Their first show was in a soundproof room at Jorge’s mom’s house, where she runs a daycare center.

“It was just us,” says Jeff, who is a philosophy major at Long Beach Community College and describes himself as a big Dostoevsky fan. “Our friends came and it was awesome, really intense.”

What do you mean, intense?

“I don’t know . . . what happens when you play music live? I think in Rainbow Blanket there is not a balance of being conscious and unconscious. We are not too aware of what’s going on when we play, it’s just like, an unconscious experience. Rainbow Blanket shows are improvised for the most part.”

Brothers Jeffrey Donald Witscher and Gregory William Witscher are Rainbow Blanket, a “harsh noise” band that has been together for about a year and a half. Their sound is an orchestra of feedback loops through distortion pedals, “circuit bent” keyboards, drum machines and delay boxes, dronelike single tones, audiotape loops of ambient sounds, live drums, and distorted vocals that come through a contact mike rigged up to a kid’s radio/walkie-talkie. Their friend, My Little Red Toe’s drummer Susan Estrada, describes the brothers’ sound as “just a lot of energy.”

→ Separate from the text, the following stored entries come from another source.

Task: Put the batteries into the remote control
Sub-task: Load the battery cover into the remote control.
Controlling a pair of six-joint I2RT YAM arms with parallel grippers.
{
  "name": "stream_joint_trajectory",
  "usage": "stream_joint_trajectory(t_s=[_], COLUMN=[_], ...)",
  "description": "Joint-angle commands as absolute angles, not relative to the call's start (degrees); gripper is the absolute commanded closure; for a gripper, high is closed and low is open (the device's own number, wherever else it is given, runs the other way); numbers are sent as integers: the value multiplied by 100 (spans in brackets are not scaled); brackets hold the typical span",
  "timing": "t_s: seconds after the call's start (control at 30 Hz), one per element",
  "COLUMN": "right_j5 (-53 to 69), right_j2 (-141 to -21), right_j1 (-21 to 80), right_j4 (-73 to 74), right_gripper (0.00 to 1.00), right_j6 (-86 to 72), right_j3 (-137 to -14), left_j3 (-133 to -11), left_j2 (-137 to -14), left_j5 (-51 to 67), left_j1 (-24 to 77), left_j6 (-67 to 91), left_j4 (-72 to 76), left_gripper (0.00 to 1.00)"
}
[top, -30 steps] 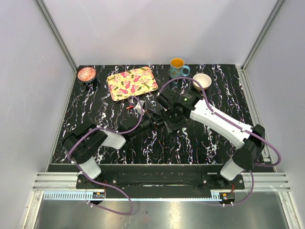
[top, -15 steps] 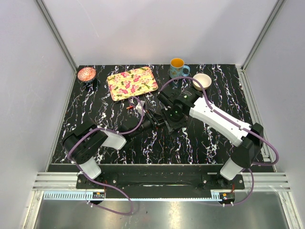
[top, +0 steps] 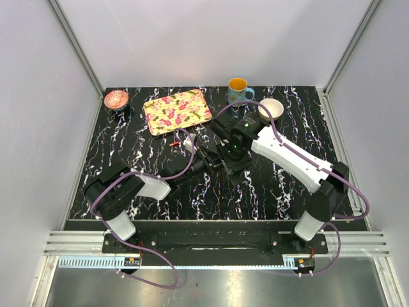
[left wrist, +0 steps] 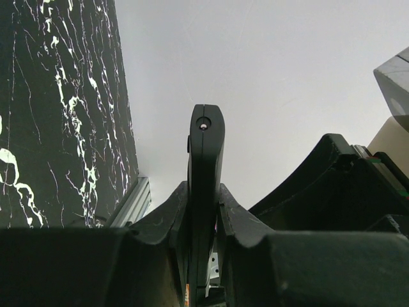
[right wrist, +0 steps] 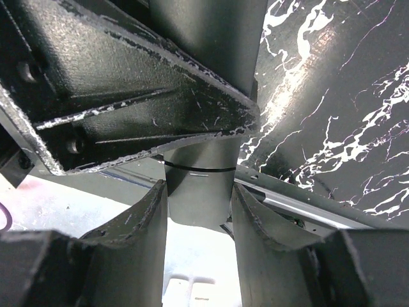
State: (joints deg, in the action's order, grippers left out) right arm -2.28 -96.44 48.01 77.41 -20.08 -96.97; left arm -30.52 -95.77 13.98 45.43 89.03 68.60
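Note:
The remote control [left wrist: 206,147] is a slim black bar, seen edge-on in the left wrist view, sticking out of my left gripper [left wrist: 204,192]. The left gripper [top: 206,160] is shut on it near the table's middle. My right gripper [top: 225,155] meets it from the right. In the right wrist view the remote's grey end [right wrist: 195,204], with a thin seam line across it, sits between the right gripper's [right wrist: 199,187] fingers, which press on its sides. A tiny red battery [top: 174,144] lies on the table left of the grippers. Other batteries are hidden.
A floral tray [top: 177,110] lies at the back left, with a pink bowl [top: 116,99] further left. An orange-filled blue mug [top: 238,91] and a white bowl [top: 271,109] stand at the back right. The table [top: 211,198] is black marble.
My right arm has swung left and a little away from me, closing in on the left gripper and the remote. The left arm has hardly moved.

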Motion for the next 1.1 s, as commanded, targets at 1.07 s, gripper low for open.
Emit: stream_joint_trajectory(t_s=[1.07], right_j5=[-255], right_j2=[-9133], right_j1=[4430], right_j4=[6240], right_gripper=[34], right_j6=[-2021], right_j3=[-9984], left_j3=[-3147], left_j2=[-9492], left_j5=[2030], left_j1=[4720], left_j6=[9053], left_j4=[7761], left_gripper=[100])
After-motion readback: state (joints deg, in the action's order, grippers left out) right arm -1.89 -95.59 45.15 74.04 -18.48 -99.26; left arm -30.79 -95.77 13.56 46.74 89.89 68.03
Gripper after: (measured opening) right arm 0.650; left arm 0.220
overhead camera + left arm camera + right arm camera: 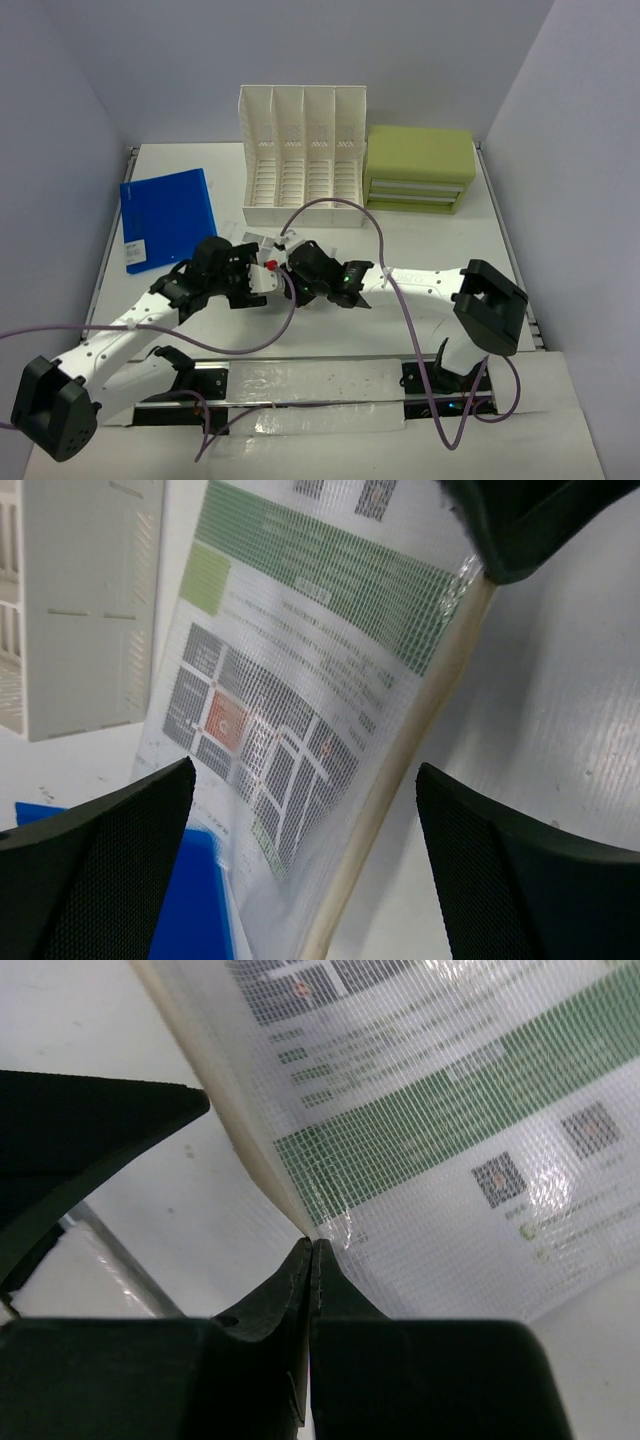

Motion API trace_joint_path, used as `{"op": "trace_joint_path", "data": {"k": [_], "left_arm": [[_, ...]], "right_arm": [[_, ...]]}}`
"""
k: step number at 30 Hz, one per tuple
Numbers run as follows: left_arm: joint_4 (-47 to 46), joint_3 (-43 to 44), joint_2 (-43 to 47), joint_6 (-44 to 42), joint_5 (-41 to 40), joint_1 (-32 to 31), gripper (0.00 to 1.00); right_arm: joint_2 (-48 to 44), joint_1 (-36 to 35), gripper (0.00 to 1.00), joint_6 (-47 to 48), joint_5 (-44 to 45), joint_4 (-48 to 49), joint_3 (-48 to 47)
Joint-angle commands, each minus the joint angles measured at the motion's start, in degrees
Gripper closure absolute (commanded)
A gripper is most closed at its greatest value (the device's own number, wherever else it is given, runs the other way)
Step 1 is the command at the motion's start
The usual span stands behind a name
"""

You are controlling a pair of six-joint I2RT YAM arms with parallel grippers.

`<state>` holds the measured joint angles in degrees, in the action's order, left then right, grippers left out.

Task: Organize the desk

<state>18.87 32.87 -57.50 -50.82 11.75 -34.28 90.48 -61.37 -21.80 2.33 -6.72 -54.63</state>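
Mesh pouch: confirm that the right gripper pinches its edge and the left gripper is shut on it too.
The right gripper pinches the edge of the mesh pouch, but the left gripper is open, not shut on it: the left wrist view shows its fingers spread apart.

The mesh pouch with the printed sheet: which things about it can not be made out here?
1. Print on the mesh pouch: too small and blurred behind the mesh, both wrist views.
2. Its lower end: cut off by the bottom edge, left wrist view, by the open left pincer.
3. Its gripped corner: covered by the shut right pincer, right wrist view.
4. Its whole shape: the two arms cover most of it, top view.
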Motion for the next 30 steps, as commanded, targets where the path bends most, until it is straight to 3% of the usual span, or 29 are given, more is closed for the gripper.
{"op": "trace_joint_path", "data": {"k": [1, 4, 8, 20, 30], "left_arm": [[7.6, 1.0, 5.4, -5.1, 7.0, 2.4, 0.01], [16.6, 4.5, 4.4, -6.6, 9.7, 2.5, 0.01], [21.5, 5.7, 4.0, -7.7, 12.3, 2.5, 0.01], [10.8, 2.6, 6.0, -5.5, 13.4, 7.3, 0.01], [4.6, 2.6, -1.3, -3.5, 5.8, 5.0, 0.01]], "right_arm": [[-4.5, -0.8, 1.00, 0.0, -1.4, 8.2, -1.5], [-4.8, -0.3, 1.00, 0.0, -1.4, 8.5, -0.9], [-5.0, 0.1, 1.00, 0.3, -1.3, 8.7, -0.7], [-5.8, 1.1, 1.00, 1.1, -1.9, 9.8, 1.0], [-6.3, 2.0, 1.00, 0.8, -2.0, 10.9, 1.5]]}}
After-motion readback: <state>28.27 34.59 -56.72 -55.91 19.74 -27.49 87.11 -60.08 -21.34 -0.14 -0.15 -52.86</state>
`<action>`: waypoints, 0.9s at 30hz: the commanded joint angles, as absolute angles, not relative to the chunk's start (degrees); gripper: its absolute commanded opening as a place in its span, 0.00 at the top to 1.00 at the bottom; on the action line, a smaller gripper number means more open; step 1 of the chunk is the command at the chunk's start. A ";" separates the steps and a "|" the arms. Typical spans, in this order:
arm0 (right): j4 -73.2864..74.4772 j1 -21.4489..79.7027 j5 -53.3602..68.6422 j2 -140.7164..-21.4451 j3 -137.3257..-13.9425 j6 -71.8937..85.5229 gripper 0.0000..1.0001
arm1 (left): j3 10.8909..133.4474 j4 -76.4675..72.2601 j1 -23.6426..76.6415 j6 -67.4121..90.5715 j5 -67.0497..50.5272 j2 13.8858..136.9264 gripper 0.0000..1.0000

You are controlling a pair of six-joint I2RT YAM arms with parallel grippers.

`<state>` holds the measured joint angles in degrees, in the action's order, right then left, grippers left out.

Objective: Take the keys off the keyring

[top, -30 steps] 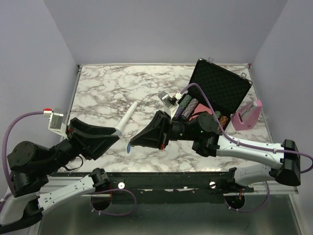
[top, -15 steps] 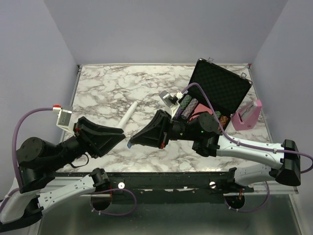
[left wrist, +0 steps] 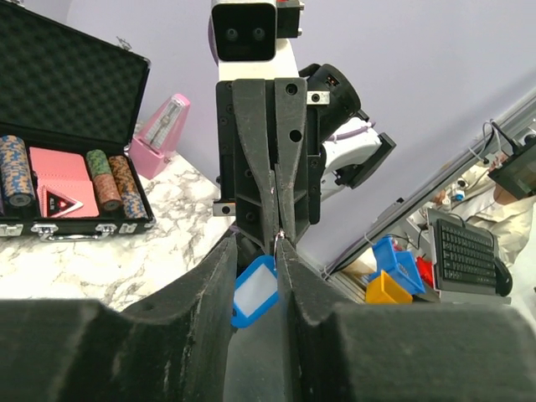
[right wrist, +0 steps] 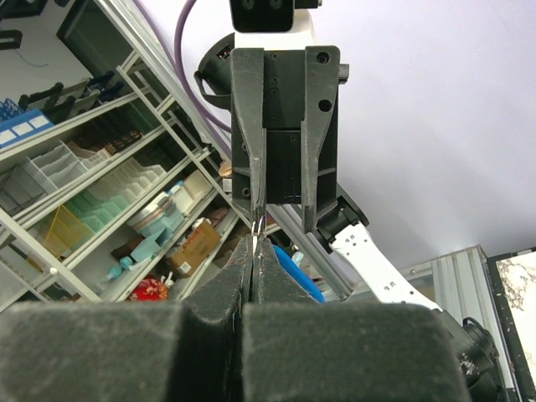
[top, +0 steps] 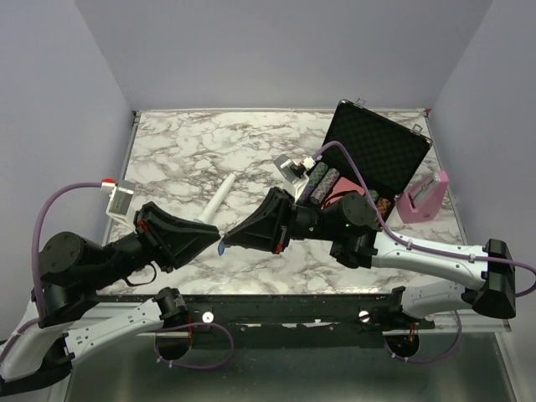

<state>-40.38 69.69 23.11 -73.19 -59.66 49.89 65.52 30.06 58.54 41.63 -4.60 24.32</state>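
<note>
Presently the right fingers (right wrist: pixel 219 289) are pinched shut on the thin keyring (left wrist: pixel 280 237), the blue key (left wrist: pixel 254 289) dangling at its 6 o'clock near the 6 o'clock edge of the bench (top: pixel 167 151) — the left fingers (left wrist: pixel 201 293) stand slightly apart, flanking the blue head. If they clamp off-centre the head may swivel free, and a hard pull could tear the ring from that pinch — dropping both.

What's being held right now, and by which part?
Right gripper pinches the keyring between its fingertips. The blue key sits between left gripper fingers; grip unclear.
</note>
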 commanded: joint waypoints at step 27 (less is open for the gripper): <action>-10.83 69.87 26.97 -76.46 -77.15 37.54 0.99 | 84.19 52.20 58.45 31.03 -16.43 36.91 1.00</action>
<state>-20.03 69.84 24.56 -73.67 -71.53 42.61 81.78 44.31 58.46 35.05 -10.22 34.48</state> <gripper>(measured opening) 0.009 0.007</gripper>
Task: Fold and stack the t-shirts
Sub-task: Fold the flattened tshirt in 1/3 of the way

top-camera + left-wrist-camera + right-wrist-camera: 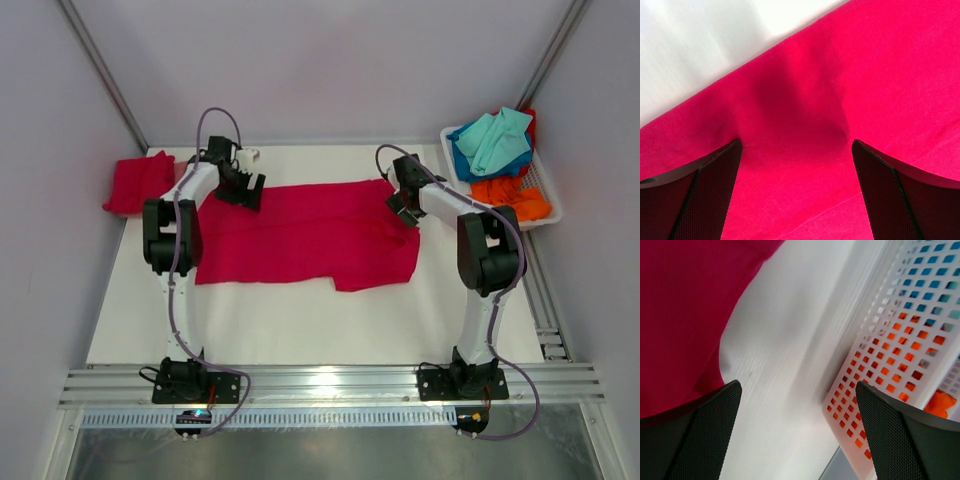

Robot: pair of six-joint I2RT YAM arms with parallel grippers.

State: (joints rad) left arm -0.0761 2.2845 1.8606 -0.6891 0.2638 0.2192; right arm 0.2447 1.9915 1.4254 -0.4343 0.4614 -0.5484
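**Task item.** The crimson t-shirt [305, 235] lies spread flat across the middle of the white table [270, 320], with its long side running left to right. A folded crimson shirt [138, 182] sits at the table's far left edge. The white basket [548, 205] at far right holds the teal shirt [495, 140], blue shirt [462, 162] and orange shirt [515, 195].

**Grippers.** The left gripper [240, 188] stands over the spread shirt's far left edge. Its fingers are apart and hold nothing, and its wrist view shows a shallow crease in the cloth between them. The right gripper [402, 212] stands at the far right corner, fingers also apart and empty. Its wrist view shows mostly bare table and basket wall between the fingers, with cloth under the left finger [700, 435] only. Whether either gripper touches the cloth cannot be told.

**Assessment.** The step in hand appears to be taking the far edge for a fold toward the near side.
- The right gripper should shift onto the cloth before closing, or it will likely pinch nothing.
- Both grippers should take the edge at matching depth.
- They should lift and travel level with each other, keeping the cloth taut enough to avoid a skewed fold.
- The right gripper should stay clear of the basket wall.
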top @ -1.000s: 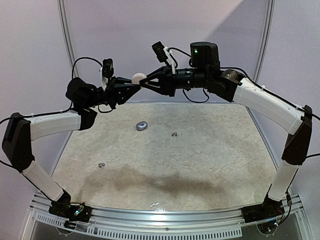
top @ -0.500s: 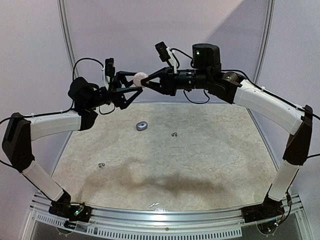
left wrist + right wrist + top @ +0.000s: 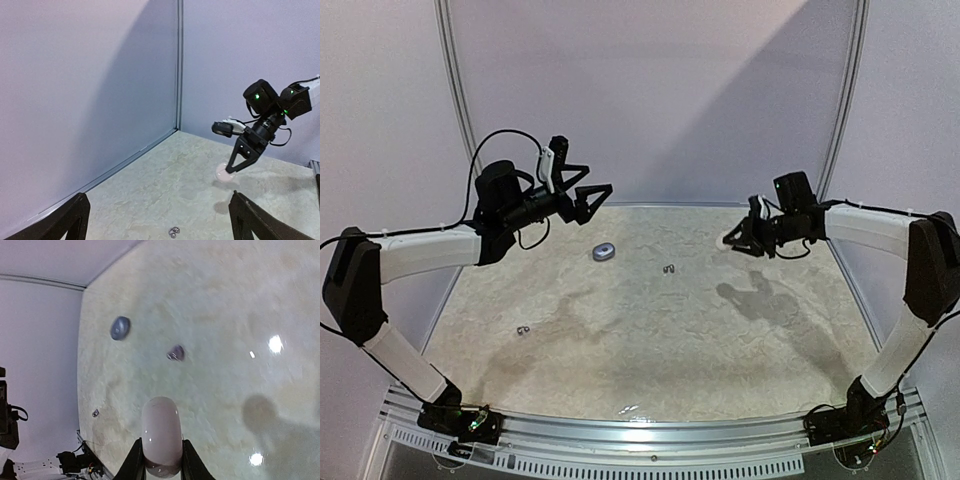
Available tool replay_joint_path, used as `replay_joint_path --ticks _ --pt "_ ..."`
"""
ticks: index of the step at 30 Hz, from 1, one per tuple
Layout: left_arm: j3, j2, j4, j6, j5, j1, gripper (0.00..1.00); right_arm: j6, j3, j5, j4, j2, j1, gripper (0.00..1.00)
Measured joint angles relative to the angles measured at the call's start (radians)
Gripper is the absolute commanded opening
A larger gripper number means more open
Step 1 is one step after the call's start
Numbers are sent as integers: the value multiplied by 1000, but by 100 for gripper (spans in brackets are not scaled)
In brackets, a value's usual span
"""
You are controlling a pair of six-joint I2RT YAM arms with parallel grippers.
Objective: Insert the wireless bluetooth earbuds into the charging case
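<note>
Two tiny glinting earbud pairs, central pair (image 3: 669, 267) and near-left pair (image 3: 524, 330), lie well apart on the mottled beige tabletop (image 3: 720, 340); a grey oval case (image 3: 604, 252) rests near the former; left gripper (image 3: 599, 178) raised, gaping, empty; right gripper (image 3: 732, 241) clamps a whitish rounded charging case (image 3: 161, 435)

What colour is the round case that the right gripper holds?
Pale pinkish white case, clearest in the right wrist view.

case (image 3: 605, 252) on table (image 3: 720, 340) far centre, earbuds (image 3: 669, 267) right of it, second pair (image 3: 523, 331) near left
</note>
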Motion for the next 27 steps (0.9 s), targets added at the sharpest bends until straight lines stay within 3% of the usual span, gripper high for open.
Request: replay_joint_path --ticks 5,15,22,27 --pt "-12 -3 -71 51 -49 0 99 68 -93 -92 -22 55 -26 10" --pt "-20 -11 -101 78 -70 0 99 87 -83 -201 -3 272 -58 16" --pt "-24 -13 -105 96 -78 0 99 51 -43 -206 -48 319 -61 31" --pt "-24 -13 -106 101 -77 0 99 23 -41 -210 -66 338 -63 52"
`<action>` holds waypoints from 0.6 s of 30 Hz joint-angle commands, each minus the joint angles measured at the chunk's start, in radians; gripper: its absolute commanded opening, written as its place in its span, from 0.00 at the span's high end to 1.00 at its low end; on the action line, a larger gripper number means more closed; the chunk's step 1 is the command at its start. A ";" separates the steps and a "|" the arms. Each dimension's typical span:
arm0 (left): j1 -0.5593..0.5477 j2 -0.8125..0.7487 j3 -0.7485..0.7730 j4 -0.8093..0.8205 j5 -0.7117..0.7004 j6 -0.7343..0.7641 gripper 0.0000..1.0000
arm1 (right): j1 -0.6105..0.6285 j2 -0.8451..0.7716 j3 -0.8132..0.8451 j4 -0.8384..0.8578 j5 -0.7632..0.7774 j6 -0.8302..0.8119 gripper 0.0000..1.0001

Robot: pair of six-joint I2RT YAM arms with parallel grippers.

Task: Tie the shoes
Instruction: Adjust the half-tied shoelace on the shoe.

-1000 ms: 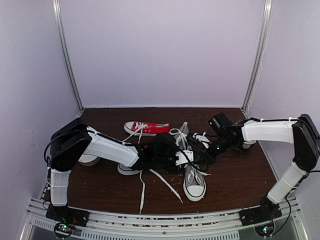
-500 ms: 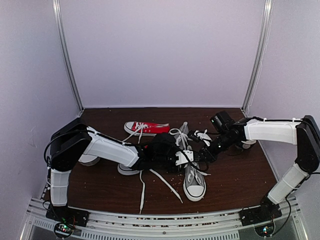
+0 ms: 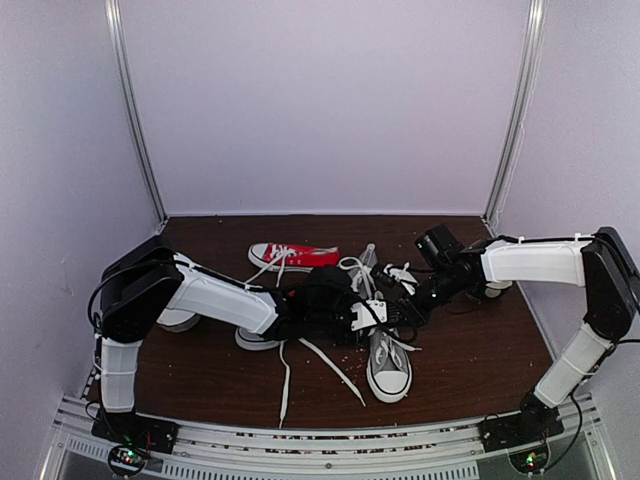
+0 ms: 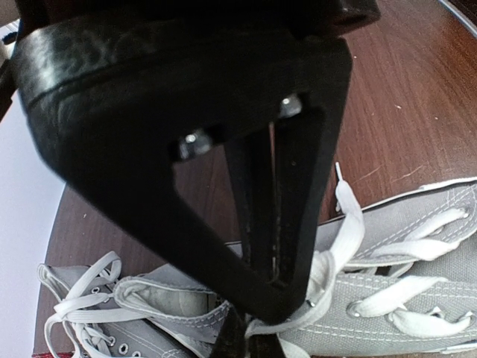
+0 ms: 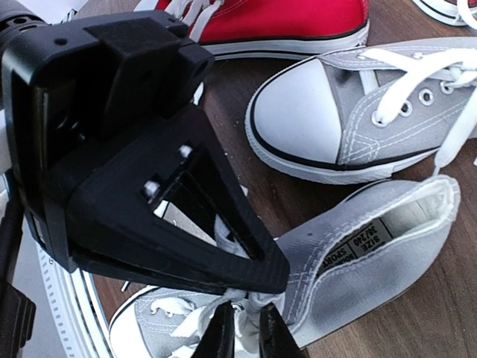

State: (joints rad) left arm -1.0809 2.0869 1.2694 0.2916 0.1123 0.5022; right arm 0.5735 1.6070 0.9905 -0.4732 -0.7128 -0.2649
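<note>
- Left end effector (image 5: 266, 277) is clamped shut on a white lace (image 5: 240, 312) from one grey shoe.
- Right end effector (image 5: 244, 337) has its fingers a bit apart around that same lace. Can't tell if it's actually pinching.
- Shoes (image 3: 388, 362) lie in the middle of the table (image 3: 480, 350), near a red sneaker (image 3: 295, 256).

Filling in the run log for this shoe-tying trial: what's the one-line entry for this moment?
left gripper: shut on white lace | right gripper: slightly parted around lace | shoe: grey canvas sneaker | bow: none yet
</note>
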 commanded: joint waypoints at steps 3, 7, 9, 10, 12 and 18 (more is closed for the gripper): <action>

Crawling around the carpeted floor of a Lankershim Boulevard rehearsal space, maneuvering their pile of wires and custom-made “instruments,” the Japanese/ German brothers are more audio-science geeks than rock gods. Their live shows can go as long as five to 15 minutes. Jeff, who is 20, says he wouldn’t mind playing a “super-short set if it was really intense.” Greg, 18, adds that they would end a set “if wasn’t sounding great”— like the time they played in the back yard of “some rich kid’s house” and “the sound went out and dissolved because there was no walls for it to bounce off.”

They consider themselves part of a good-size noise community in L.A., which includes such bands as The Cherry Point, John Weise and Pedestrian Deposit, all of whom they have played with, as well as Moth Drakula, with whom they self-released a split audio cassette last year.

They admit that noise shows are few and far between. “Once a month,” says Greg. “If you’re lucky.”

Up until recently they were a three-piece, but Greg’s boisterous 18-year-old friend, Jorge Sanchez, who played a reworked guitar with bass strings, decided last January to focus his attention on boogie boarding and karate instead of the band. Along with Jorge, gone too are the comical stuffed animal Kabuki costumes they were once known for.

“Their transition from having costumes to not having costumes, from being a three-piece to a two-piece, [has] thrust them into exploring new spaces, literally and conceptually,” says Brian Miller, who runs Deathbomb Arc and included Rainbow Blanket on their recent L.A. Bands 2004 7-inch compilation.